Output the data in full. Keep every word exact and exclude the pictures.

=== Section Start ===

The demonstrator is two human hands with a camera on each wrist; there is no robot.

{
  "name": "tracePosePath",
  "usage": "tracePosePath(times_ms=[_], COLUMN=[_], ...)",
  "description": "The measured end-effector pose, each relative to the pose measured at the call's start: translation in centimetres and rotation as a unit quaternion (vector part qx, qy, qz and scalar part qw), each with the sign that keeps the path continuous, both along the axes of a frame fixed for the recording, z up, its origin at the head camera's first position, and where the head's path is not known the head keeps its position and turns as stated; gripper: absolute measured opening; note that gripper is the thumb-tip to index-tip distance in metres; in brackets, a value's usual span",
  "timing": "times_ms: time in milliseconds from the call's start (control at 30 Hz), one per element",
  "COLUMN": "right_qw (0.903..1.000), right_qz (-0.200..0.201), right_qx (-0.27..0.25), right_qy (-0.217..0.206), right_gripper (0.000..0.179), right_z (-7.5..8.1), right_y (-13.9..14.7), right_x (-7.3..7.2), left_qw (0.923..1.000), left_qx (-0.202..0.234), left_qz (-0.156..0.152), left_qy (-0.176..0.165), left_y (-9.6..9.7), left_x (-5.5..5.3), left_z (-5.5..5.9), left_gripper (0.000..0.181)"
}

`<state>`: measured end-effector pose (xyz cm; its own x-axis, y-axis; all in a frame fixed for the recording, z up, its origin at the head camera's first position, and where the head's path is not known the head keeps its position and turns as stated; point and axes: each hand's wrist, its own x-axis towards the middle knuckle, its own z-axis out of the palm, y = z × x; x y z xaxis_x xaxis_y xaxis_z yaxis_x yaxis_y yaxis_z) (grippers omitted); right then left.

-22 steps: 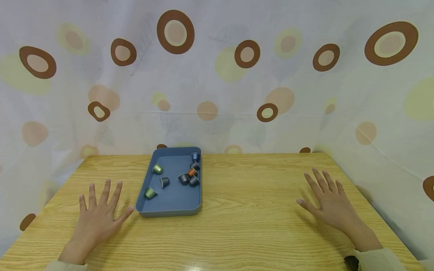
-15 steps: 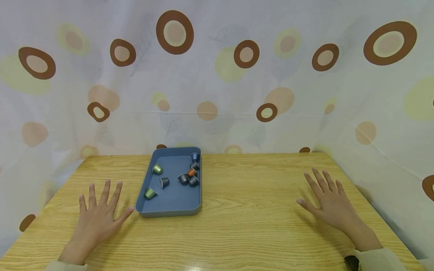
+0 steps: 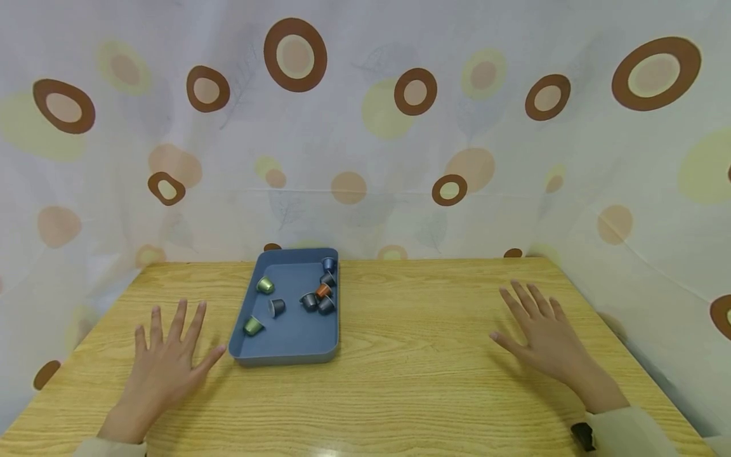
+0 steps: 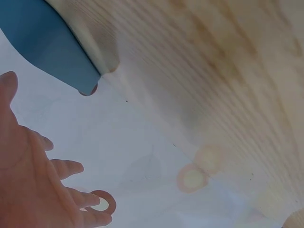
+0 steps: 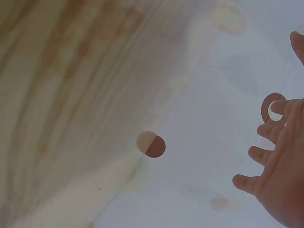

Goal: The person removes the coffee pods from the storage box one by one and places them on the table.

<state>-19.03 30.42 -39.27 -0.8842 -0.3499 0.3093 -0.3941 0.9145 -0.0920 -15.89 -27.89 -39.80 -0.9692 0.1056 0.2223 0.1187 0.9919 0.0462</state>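
My left hand (image 3: 162,371) is spread palm down over the table's left side, fingers straight, its thumb tip right by the near left corner of a blue-grey tray (image 3: 285,343). Several coffee capsules lie in that tray: a green capsule (image 3: 253,326) and another green one along the left, a dark grey capsule (image 3: 276,308) near the middle. Clustered by the right wall are an orange capsule (image 3: 323,291), dark ones around it and a blue capsule (image 3: 329,264) in the far corner. Over the table's right side, my right hand (image 3: 548,343) is also spread with straight fingers, holding nothing.
The wooden table (image 3: 422,368) reaches back to a patterned curtain (image 3: 354,127), which also runs along both sides. Table surface lies between the tray and my right hand. A dark object (image 3: 584,437) shows at the right sleeve's cuff.
My right hand has shifted slightly to the left and a little away from me. The left hand's fingers have moved up very slightly. Tray and capsules stay where they were.
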Motion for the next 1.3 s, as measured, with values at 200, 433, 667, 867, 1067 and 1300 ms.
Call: tracePosePath(times_ms=[200,433,667,867,1067,1300], right_qw=[0.9999,0.9995,0.9981,0.9964,0.9938,0.9909], right_qz=[0.01,0.028,0.054,0.078,0.103,0.124], right_qx=[0.007,0.01,0.022,0.027,0.035,0.045], right_qy=[-0.001,-0.004,0.019,0.02,0.024,0.024], right_gripper=[0.08,0.078,0.073,0.071,0.069,0.065], right_z=[0.2,0.3,0.2,0.1,0.1,0.1], right_y=[-1.0,-2.9,-5.0,-6.7,-8.5,-10.7], right_x=[-0.8,-1.8,-2.9,-3.7,-4.3,-4.9], left_qw=[0.9999,0.9997,0.9989,0.9985,0.998,0.9981], left_qx=[0.003,-0.002,0.0,-0.005,-0.013,-0.019], left_qz=[-0.005,-0.015,-0.025,-0.032,-0.04,-0.044], left_qy=[0.009,0.019,0.041,0.045,0.048,0.038], left_y=[0.2,0.4,0.7,0.9,1.0,1.3], left_x=[-0.2,-0.4,-0.7,-0.9,-1.2,-1.5], left_z=[0.3,0.2,0.1,0.1,0.0,0.0], left_gripper=[0.082,0.08,0.078,0.076,0.075,0.073])
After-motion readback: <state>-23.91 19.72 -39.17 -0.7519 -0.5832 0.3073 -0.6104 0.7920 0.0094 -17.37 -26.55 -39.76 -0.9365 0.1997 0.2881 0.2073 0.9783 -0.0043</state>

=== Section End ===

**Task output**:
The demonstrator is two human hands with a camera on each wrist; there is no robot.

{
  "name": "tracePosePath",
  "usage": "tracePosePath(times_ms=[_], COLUMN=[_], ...)",
  "description": "The measured end-effector pose, each relative to the pose measured at the call's start: translation in centimetres and rotation as a unit quaternion (vector part qx, qy, qz and scalar part qw), each with the sign that keeps the path continuous, both along the axes of a frame fixed for the recording, z up, its origin at the head camera's first position, and where the head's path is not known the head keeps its position and turns as stated; gripper: absolute measured opening; note that gripper is the thumb-tip to index-tip distance in metres; in brackets, a value's usual span",
  "timing": "times_ms: time in milliseconds from the call's start (control at 30 Hz), one per element",
  "COLUMN": "right_qw (0.903..1.000), right_qz (-0.200..0.201), right_qx (-0.27..0.25), right_qy (-0.217..0.206), right_gripper (0.000..0.179), right_z (-7.5..8.1), right_y (-13.9..14.7), right_x (-7.3..7.2), left_qw (0.923..1.000), left_qx (-0.202..0.234), left_qz (-0.156..0.152), left_qy (-0.176..0.165), left_y (-9.6..9.7), left_x (-5.5..5.3), left_z (-5.5..5.9), left_gripper (0.000..0.181)"
}

`<state>`: measured end-effector pose (xyz cm; its own x-axis, y-axis; all in a frame fixed for the recording, z up, its origin at the head camera's first position, and where the head's path is not known the head keeps its position and turns as stated; point and axes: each hand's wrist, its own x-axis towards the middle knuckle, its own z-axis out of the palm, y = z × x; x y z xaxis_x xaxis_y xaxis_z yaxis_x yaxis_y yaxis_z) (grippers omitted); right then left.

-22 steps: 
-15 steps: 
+0 steps: 
+0 steps: 
+0 steps: 

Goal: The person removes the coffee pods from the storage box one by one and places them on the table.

<state>-19.03 30.42 -39.27 -0.8842 -0.3499 0.3093 -0.3941 0.9145 -0.0920 -15.89 -27.89 -39.80 -0.9692 0.1056 0.2223 0.1187 0.9919 0.0462</state>
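My left hand (image 3: 162,371) is spread palm down over the table's left side, fingers straight, its thumb tip right by the near left corner of a blue-grey tray (image 3: 285,343). Several coffee capsules lie in that tray: a green capsule (image 3: 253,326) and another green one along the left, a dark grey capsule (image 3: 276,308) near the middle. Clustered by the right wall are an orange capsule (image 3: 323,291), dark ones around it and a blue capsule (image 3: 329,264) in the far corner. Over the table's right side, my right hand (image 3: 548,343) is also spread with straight fingers, holding nothing.
The wooden table (image 3: 422,368) reaches back to a patterned curtain (image 3: 354,127), which also runs along both sides. Table surface lies between the tray and my right hand. A dark object (image 3: 584,437) shows at the right sleeve's cuff.
My right hand has shifted slightly to the left and a little away from me. The left hand's fingers have moved up very slightly. Tray and capsules stay where they were.
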Motion for the next 1.3 s, as measured, with values at 200, 433, 667, 867, 1067 and 1300 ms.
Call: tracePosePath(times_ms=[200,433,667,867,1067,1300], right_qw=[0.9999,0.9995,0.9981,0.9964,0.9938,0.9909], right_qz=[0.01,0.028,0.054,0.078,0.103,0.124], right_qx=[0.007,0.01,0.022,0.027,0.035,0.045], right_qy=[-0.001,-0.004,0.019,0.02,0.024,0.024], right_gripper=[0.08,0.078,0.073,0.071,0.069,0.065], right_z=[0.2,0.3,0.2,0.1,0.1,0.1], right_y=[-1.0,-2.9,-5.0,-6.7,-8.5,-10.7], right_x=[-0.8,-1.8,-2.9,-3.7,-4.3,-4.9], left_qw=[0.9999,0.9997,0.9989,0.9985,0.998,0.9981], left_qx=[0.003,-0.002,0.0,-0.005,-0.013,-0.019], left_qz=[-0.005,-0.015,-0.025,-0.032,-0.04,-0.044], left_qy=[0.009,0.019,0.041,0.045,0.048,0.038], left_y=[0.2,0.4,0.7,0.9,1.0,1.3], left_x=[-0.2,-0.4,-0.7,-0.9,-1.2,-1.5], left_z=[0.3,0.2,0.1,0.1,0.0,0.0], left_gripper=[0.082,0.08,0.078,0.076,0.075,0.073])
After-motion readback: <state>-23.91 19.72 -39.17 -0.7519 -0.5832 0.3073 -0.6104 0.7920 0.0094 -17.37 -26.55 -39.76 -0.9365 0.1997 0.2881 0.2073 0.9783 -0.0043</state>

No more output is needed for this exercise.